Genesis: Sebastião Salgado

IssueApril 2014
Review by Emily Johns

ImageAll the fights that we cover in Peace News against fracking and roads and climate change have at their heart an anger and a love for our intimate home landscapes. We fight for the hills of Lancashire to the fields of Norfolk. Sebastião Salgado’s grand photographic project Genesis opens one’s eye and heart to a world beyond anything most of us will ever experience. Here are images that bring one to tears for the magnificence and frailty of the earth.

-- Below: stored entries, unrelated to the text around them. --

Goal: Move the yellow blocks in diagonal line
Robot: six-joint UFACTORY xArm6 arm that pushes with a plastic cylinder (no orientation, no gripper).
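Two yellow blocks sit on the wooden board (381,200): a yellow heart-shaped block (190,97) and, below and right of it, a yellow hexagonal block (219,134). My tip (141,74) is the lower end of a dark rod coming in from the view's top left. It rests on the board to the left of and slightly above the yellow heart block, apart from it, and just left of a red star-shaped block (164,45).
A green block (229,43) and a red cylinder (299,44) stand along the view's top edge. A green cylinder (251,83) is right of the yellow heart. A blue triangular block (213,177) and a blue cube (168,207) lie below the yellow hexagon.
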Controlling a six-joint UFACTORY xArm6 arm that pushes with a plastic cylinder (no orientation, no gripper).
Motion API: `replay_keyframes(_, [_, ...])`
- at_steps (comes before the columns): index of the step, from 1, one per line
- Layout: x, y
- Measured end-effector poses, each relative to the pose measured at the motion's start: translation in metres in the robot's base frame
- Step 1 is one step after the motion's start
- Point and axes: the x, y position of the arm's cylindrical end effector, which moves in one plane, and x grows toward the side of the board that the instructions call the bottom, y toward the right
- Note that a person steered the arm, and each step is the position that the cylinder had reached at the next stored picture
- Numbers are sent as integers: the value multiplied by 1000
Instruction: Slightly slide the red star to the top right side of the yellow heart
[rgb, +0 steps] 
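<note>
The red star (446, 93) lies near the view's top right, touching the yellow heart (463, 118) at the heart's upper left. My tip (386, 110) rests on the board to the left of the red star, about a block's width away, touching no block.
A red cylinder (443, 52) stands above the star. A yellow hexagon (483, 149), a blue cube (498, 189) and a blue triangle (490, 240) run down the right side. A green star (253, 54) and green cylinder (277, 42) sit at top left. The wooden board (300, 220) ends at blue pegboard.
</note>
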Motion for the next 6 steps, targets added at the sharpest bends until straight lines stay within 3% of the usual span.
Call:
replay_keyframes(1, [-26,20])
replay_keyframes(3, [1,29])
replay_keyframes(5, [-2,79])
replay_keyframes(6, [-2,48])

The Genesis project ‘is an attempt to portray the beauty and the majesty of regions that are still in a pristine condition, areas where landscapes and wildlife are still unspoiled, places where human communities continue to live according to their ancient culture and traditions.

‘Genesis is about seeing and marvelling, about understanding the necessity for the protection of all this; and finally it is about inspiring action for this preservation”.

I saw an exhibition of the photographs in Madrid. It was like seeing through the eye of God. I was immersed in the antarctic worlds of albatross and tropical lives of Papuans.

These pictures made me yearn. ‘That is the life I want to live, that is the world I want to live in’, I said to my partner. And although there were the concrete walls of the gallery and the cars rushing up and down outside, and many veils between myself and this other world that I saw in the photographs, the most important thing is: I do live in this world. And the next most important thing is I could live the grace, simplicity and community that I saw, if I tried and knew how.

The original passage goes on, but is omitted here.